**ASSIGNMENT:** From the data below, retype exactly the lines starting with the one that contains "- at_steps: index" and ending with the one that contains "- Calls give", both included.

**RAW DATA:**

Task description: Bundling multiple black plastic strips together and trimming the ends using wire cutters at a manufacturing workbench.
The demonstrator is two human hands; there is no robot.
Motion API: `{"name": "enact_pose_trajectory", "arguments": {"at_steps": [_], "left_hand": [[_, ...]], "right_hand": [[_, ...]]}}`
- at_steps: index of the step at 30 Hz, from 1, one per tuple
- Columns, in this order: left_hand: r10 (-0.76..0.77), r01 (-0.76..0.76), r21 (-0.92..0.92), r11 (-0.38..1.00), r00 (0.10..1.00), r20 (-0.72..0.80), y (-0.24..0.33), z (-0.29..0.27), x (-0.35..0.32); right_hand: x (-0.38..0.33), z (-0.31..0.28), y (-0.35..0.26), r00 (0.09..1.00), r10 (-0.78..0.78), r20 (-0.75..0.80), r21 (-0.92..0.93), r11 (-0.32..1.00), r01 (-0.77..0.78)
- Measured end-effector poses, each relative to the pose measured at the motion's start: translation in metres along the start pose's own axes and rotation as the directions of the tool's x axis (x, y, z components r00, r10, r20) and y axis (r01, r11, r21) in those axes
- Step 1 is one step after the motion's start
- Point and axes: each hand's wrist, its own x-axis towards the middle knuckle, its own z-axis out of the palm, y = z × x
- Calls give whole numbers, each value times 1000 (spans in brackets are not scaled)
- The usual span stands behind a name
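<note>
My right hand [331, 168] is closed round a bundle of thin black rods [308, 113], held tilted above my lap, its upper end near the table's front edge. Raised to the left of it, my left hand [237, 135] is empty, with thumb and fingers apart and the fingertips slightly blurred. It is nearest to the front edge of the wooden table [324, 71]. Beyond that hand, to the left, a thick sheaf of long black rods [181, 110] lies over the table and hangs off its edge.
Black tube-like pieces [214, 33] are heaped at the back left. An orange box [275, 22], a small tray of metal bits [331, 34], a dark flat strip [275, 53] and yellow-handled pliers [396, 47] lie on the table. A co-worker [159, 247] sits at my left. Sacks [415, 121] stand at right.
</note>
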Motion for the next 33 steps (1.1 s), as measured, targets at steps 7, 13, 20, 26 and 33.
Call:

**TASK RESULT:**
- at_steps: index of the step at 30 Hz, from 1, one per tuple
- Columns, in this order: left_hand: r10 (-0.76..0.77), r01 (-0.76..0.76), r21 (-0.92..0.92), r11 (-0.38..1.00), r00 (0.10..1.00), r20 (-0.72..0.80), y (-0.24..0.33), z (-0.29..0.27), x (-0.35..0.32); right_hand: x (-0.38..0.33), z (-0.31..0.28), y (-0.35..0.26), r00 (0.09..1.00), r10 (-0.78..0.78), r20 (-0.75..0.80), r21 (-0.92..0.93), r11 (-0.32..1.00), r01 (-0.77..0.78)
- Measured end-effector poses, each relative to the pose measured at the motion's start: translation in metres along the start pose's own axes and rotation as the directions of the tool's x axis (x, y, z components r00, r10, r20) and y axis (r01, r11, r21) in those axes
- Step 1 is one step after the motion's start
- Point and axes: each hand's wrist, its own x-axis towards the middle knuckle, its own z-axis out of the palm, y = z × x
- Calls give whole numbers, each value times 1000 (spans in brackets are not scaled)

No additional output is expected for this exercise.